- EXERCISE OBJECTIVE -
Your response should contain exactly the lines running from the one with "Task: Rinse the" to the end of the data below, both included, and no pictures.

- SUPPLIED INFORMATION -
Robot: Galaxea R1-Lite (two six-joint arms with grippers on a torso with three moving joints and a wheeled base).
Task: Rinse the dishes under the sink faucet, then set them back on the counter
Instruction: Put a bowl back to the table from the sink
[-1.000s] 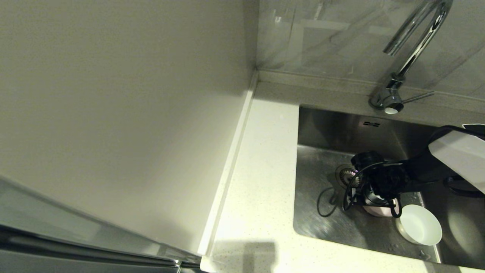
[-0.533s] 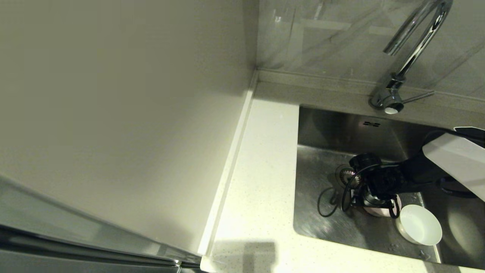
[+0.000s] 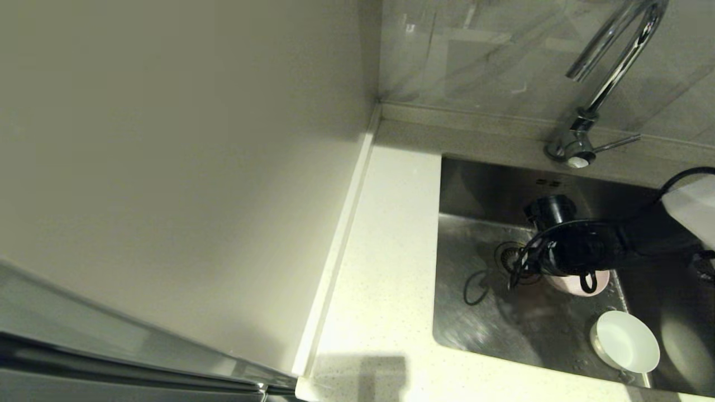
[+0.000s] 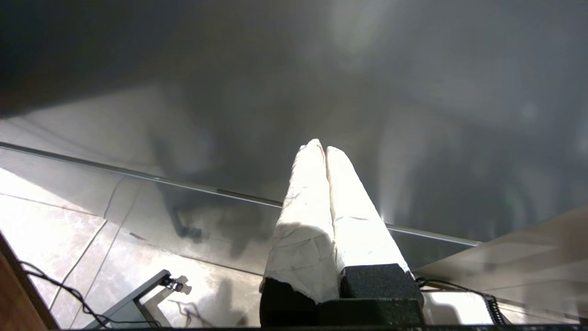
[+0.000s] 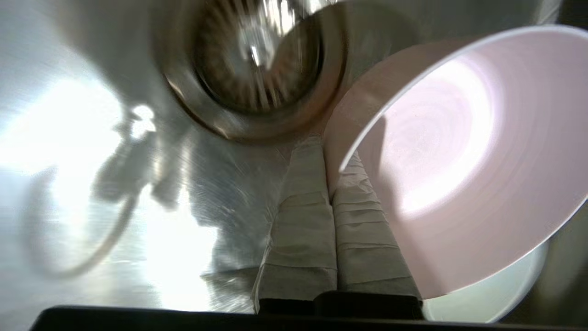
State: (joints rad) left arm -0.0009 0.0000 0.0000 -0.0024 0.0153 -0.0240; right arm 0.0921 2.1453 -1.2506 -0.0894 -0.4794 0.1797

- SOLVED EXERCISE -
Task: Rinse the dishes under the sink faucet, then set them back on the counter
Instruction: Put a bowl back to the table from the sink
[-1.000s] 
[-0.533s] 
[+0.000s] 
[+0.000s] 
[+0.000s] 
State: (joints rad) left arm -0.0009 0.0000 0.0000 -0.0024 0.0153 -0.0240; right arm 0.0921 2.1453 -1.2506 -0.0894 -0.4794 0.1797

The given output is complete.